§ **TRY IT**: Quote the whole listing verbatim.

§ **DATA PROVIDED**:
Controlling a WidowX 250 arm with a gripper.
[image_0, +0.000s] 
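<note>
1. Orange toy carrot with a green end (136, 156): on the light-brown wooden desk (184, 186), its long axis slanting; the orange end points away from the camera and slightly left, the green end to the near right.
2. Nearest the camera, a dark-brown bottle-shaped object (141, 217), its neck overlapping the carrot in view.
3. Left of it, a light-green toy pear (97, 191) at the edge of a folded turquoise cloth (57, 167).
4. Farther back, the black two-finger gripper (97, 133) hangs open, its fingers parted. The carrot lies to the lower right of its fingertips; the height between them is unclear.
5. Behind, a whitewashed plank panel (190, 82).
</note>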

§ **SOLUTION FOR THIS TASK**:
Controlling a WidowX 250 arm with a gripper.
[image_0, +0.000s] 
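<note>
1. Orange toy carrot with a green end (136, 156): on the light-brown wooden desk (184, 186), its long axis slanting; the orange end points away from the camera and slightly left, the green end to the near right.
2. Nearest the camera, a dark-brown bottle-shaped object (141, 217), its neck overlapping the carrot in view.
3. Left of it, a light-green toy pear (97, 191) at the edge of a folded turquoise cloth (57, 167).
4. Farther back, the black two-finger gripper (97, 133) hangs open, its fingers parted. The carrot lies to the lower right of its fingertips; the height between them is unclear.
5. Behind, a whitewashed plank panel (190, 82).
</note>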

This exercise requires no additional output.